Award-winning Canadian writer, musician and filmmaker
Paul Quarrington, prolific and talented as an author, musician and screenwriter died from lung cancer on 21 January, 2010, surrounded by loving family and friends.
Mr Quarrington was born in Toronto on 22 July, 1953. He loved music from childhood and played guitar, clarinet, squeeze box, bass, harp, and piano.
One of his most famous books was Whale Music - reportedly based loosely on the life of reclusive Beach Boy Brian Wilson. It won the Governor General's Award for Fiction and was one of several of his novels adapted as a feature film.
Other books include The Ravine, Galveston and King Leary, which won the Stephen Leacock Medal and the 2008 Canada Reads competition.

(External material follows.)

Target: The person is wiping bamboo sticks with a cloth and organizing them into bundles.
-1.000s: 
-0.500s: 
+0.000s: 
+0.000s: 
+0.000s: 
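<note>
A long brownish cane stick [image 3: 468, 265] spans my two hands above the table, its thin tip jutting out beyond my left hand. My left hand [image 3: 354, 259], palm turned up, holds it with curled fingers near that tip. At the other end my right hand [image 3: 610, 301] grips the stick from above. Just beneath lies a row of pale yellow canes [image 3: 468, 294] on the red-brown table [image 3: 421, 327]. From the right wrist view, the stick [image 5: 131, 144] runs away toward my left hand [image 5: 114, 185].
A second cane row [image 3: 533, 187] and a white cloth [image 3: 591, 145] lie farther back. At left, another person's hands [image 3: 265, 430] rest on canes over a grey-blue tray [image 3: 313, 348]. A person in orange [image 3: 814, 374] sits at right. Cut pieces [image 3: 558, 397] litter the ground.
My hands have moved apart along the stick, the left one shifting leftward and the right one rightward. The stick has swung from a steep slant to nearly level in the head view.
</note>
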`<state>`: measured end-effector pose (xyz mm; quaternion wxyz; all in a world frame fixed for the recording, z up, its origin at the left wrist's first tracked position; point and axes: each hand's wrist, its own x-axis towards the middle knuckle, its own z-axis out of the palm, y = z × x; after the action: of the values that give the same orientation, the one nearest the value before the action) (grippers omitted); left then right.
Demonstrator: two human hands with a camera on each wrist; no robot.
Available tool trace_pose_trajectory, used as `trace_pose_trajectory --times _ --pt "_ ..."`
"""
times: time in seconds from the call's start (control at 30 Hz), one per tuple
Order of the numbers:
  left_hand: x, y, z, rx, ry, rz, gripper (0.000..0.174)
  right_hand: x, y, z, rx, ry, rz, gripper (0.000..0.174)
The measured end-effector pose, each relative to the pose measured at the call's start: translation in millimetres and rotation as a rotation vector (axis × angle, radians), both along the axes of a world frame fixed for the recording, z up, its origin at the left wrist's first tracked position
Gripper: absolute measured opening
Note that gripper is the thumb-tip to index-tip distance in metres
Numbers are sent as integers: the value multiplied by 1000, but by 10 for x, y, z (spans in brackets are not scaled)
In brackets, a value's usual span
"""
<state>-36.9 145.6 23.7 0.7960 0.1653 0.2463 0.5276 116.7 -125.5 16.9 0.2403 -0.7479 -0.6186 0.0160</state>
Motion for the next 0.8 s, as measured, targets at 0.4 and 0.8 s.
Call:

He won a Genie award for his screenplay Perfectly Normal, starring Robbie Coltrane, and was nominated for his work on the hit TV series Due South.
Tributes poured in following the announcement of his death.
Singer/songwriter Dan Hill, said: "Paul was one of the most inspiring, courageous, and creative human beings I've ever had the pleasure of knowing. Everything I learned about playing guitar I learned from watching Paul slide his hands up and down the fretboard when I was 15 and he was 16. The high point of my youth was being a singer-songwriter duo with Paul, called Quarrington Hill. He was also the funniest man I’ve ever known: a character’s character."